▸ Work instruction: Entries must be copied exactly, with nothing left out.

▸ Data to examine:
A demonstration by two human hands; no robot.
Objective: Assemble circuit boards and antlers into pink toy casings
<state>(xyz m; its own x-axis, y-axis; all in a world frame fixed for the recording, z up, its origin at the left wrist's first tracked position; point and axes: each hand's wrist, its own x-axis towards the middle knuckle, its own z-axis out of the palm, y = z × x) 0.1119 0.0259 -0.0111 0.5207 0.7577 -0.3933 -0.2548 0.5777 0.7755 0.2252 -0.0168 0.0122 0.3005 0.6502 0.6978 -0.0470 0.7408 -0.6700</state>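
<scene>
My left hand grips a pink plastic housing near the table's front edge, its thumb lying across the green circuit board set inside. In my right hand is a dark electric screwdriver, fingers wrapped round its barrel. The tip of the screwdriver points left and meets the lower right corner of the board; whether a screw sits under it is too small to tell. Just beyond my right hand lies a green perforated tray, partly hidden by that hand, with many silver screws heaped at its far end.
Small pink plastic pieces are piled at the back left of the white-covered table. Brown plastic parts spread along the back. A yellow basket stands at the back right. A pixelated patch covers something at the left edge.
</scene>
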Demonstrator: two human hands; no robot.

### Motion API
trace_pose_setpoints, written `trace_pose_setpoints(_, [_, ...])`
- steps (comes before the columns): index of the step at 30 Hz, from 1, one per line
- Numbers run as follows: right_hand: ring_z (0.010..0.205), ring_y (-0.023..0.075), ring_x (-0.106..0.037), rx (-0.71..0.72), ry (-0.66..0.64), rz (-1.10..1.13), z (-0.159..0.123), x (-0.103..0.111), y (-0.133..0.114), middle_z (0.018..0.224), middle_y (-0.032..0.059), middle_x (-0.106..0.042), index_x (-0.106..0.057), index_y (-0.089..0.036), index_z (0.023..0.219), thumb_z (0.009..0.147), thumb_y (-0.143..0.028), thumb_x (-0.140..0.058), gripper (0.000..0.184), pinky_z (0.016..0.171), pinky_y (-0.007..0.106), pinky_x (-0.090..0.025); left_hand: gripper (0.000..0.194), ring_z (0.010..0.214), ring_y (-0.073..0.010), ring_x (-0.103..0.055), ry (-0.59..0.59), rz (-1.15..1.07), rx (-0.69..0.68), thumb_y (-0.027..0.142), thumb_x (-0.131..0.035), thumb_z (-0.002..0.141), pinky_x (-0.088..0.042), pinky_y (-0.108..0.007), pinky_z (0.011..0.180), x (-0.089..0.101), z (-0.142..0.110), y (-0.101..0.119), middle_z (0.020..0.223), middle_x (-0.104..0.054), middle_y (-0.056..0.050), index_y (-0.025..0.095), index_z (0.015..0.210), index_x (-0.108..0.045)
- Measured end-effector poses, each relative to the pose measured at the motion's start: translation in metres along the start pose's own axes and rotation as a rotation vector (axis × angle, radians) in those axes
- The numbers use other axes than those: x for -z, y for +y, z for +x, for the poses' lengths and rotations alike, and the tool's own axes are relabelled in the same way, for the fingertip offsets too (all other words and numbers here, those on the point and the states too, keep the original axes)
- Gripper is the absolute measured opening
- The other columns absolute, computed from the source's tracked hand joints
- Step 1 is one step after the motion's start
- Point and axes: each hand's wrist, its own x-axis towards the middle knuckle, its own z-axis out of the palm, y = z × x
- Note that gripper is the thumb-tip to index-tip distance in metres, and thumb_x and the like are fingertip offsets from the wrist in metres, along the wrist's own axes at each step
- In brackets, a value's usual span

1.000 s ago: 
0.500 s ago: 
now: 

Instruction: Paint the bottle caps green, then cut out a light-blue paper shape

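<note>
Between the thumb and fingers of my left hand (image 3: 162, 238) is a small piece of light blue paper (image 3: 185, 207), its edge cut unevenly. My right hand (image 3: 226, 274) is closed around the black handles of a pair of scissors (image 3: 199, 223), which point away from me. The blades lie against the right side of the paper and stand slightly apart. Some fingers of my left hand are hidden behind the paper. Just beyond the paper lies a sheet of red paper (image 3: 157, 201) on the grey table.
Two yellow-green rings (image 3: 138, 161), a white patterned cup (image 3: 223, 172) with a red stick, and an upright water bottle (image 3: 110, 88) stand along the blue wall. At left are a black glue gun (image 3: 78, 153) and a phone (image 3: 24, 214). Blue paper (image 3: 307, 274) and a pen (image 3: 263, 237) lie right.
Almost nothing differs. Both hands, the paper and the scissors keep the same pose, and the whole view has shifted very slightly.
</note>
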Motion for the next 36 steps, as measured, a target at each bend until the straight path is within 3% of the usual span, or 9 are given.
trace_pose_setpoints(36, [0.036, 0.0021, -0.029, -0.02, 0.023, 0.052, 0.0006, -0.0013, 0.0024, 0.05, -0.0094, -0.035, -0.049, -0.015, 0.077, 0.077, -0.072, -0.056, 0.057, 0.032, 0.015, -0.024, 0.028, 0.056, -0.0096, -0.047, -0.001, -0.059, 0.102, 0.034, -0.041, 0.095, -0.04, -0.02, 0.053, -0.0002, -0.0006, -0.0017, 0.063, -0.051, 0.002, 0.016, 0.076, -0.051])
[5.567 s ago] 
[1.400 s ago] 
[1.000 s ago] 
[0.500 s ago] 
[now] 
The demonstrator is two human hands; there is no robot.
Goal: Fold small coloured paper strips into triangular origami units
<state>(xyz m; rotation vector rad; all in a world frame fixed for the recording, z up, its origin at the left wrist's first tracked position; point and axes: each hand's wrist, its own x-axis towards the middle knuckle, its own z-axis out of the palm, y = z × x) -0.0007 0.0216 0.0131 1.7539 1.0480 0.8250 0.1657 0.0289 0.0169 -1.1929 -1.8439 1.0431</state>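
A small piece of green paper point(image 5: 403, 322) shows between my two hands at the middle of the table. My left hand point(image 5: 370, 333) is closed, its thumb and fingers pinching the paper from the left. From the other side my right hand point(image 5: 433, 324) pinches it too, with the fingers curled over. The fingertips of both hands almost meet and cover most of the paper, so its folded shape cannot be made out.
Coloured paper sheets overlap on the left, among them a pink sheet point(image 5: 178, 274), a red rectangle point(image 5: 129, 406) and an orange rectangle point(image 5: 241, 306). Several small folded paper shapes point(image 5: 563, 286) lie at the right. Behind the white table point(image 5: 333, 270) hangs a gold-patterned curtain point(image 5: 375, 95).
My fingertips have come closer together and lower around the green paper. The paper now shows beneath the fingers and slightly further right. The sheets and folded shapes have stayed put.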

▸ Response below:
A demonstration by two human hands; no robot.
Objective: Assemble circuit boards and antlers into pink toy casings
<state>(xyz m; its own x-axis, y-axis; all in a world frame fixed for the recording, z up, its origin at the left wrist's first tracked position; point and axes: each hand's wrist, its own x-axis towards the middle knuckle, its own z-axis out of the palm, y = z × x) 0.1119 0.0259 -0.0111 0.5207 0.7577 -0.3933 -0.2548 0.5777 0.7755 0.2252 -0.0168 0.0122 0.3005 0.6502 0.6978 -0.0470 0.7408 -0.6700</state>
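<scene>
My left hand grips a pink plastic housing near the table's front edge, its thumb lying across the green circuit board set inside. In my right hand is a dark electric screwdriver, fingers wrapped round its barrel. The tip of the screwdriver points left and meets the lower right corner of the board; whether a screw sits under it is too small to tell. Just beyond my right hand lies a green perforated tray, partly hidden by that hand, with many silver screws heaped at its far end.
Small pink plastic pieces are piled at the back left of the white-covered table. Brown plastic parts spread along the back. A yellow basket stands at the back right. A pixelated patch covers something at the left edge.
</scene>
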Demonstrator: two human hands; no robot.

### Motion API
trace_pose_setpoints, written `trace_pose_setpoints(_, [_, ...])`
- steps (comes before the columns): index of the step at 30 Hz, from 1, one per line
- Numbers run as follows: right_hand: ring_z (0.010..0.205), ring_y (-0.023..0.075), ring_x (-0.106..0.037), rx (-0.71..0.72), ry (-0.66..0.64), rz (-1.10..1.13), z (-0.159..0.123), x (-0.103..0.111), y (-0.133..0.114), middle_z (0.018..0.224), middle_y (-0.032..0.059), middle_x (-0.106..0.042), index_x (-0.106..0.057), index_y (-0.089..0.036), index_z (0.023..0.219), thumb_z (0.009..0.147), thumb_y (-0.143..0.028), thumb_x (-0.140..0.058), gripper (0.000..0.184), pinky_z (0.016..0.171), pinky_y (-0.007..0.106), pinky_x (-0.090..0.025); left_hand: gripper (0.000..0.194), ring_z (0.010..0.214), ring_y (-0.073..0.010), ring_x (-0.103..0.055), ry (-0.59..0.59), rz (-1.15..1.07), rx (-0.69..0.68), thumb_y (-0.027..0.142), thumb_x (-0.131..0.035), thumb_z (-0.002..0.141), pinky_x (-0.088..0.042), pinky_y (-0.108..0.007), pinky_z (0.011..0.180), x (-0.089..0.101), z (-0.142..0.110), y (-0.101..0.119), middle_z (0.020..0.223), middle_x (-0.104..0.054), middle_y (-0.056..0.050), index_y (-0.025..0.095), index_z (0.015..0.210), index_x (-0.108..0.045)
- Measured end-effector poses, each relative to the pose measured at the motion's start: translation in metres along the start pose's own axes and rotation as a rotation vector (axis × angle, radians) in those axes
- The numbers use other axes than those: x for -z, y for +y, z for +x, for the poses' lengths and rotations alike, and the tool's own axes are relabelled in the same way, for the fingertip offsets too (all other words and numbers here, those on the point and the states too, keep the original axes)
- Gripper is the absolute measured opening
- The other columns absolute, computed from the source's tracked hand joints
- Step 1 is one step after the motion's start
- Point and axes: each hand's wrist, its own x-axis towards the middle knuckle, its own z-axis out of the palm, y = z × x
- Note that gripper is the thumb-tip to index-tip distance in metres, and thumb_x and the like are fingertip offsets from the wrist in metres, along the wrist's own axes at each step
- In brackets, a value's usual span

1.000 s ago: 
0.500 s ago: 
now: 

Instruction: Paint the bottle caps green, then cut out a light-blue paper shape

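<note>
Between the thumb and fingers of my left hand (image 3: 162, 238) is a small piece of light blue paper (image 3: 185, 207), its edge cut unevenly. My right hand (image 3: 226, 274) is closed around the black handles of a pair of scissors (image 3: 199, 223), which point away from me. The blades lie against the right side of the paper and stand slightly apart. Some fingers of my left hand are hidden behind the paper. Just beyond the paper lies a sheet of red paper (image 3: 157, 201) on the grey table.
Two yellow-green rings (image 3: 138, 161), a white patterned cup (image 3: 223, 172) with a red stick, and an upright water bottle (image 3: 110, 88) stand along the blue wall. At left are a black glue gun (image 3: 78, 153) and a phone (image 3: 24, 214). Blue paper (image 3: 307, 274) and a pen (image 3: 263, 237) lie right.
Almost nothing differs. Both hands, the paper and the scissors keep the same pose, and the whole view has shifted very slightly.
</note>
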Motion for the next 36 steps, as measured, a target at each bend until the straight path is within 3% of the usual span, or 9 are given.
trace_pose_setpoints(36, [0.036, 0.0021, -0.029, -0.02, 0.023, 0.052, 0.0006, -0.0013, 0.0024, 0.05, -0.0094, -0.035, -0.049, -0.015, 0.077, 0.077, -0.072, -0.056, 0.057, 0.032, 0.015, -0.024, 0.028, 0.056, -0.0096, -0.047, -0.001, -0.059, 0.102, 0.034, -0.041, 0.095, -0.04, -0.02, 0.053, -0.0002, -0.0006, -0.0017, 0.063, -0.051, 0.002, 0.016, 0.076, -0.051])
[5.567 s ago] 
[1.400 s ago] 
[1.000 s ago] 
[0.500 s ago] 
[now] 
The demonstrator is two human hands; there is no robot.
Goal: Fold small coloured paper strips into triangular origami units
<state>(xyz m; rotation vector rad; all in a world frame fixed for the recording, z up, its origin at the left wrist's first tracked position; point and axes: each hand's wrist, its own x-axis towards the middle knuckle, its own z-axis out of the palm, y = z × x) -0.0007 0.0216 0.0131 1.7539 1.0480 0.8250 0.1657 0.0289 0.0169 -1.1929 -1.8439 1.0431</state>
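A small piece of green paper point(image 5: 403, 322) shows between my two hands at the middle of the table. My left hand point(image 5: 370, 333) is closed, its thumb and fingers pinching the paper from the left. From the other side my right hand point(image 5: 433, 324) pinches it too, with the fingers curled over. The fingertips of both hands almost meet and cover most of the paper, so its folded shape cannot be made out.
Coloured paper sheets overlap on the left, among them a pink sheet point(image 5: 178, 274), a red rectangle point(image 5: 129, 406) and an orange rectangle point(image 5: 241, 306). Several small folded paper shapes point(image 5: 563, 286) lie at the right. Behind the white table point(image 5: 333, 270) hangs a gold-patterned curtain point(image 5: 375, 95).
My fingertips have come closer together and lower around the green paper. The paper now shows beneath the fingers and slightly further right. The sheets and folded shapes have stayed put.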

The answer has been written out completely.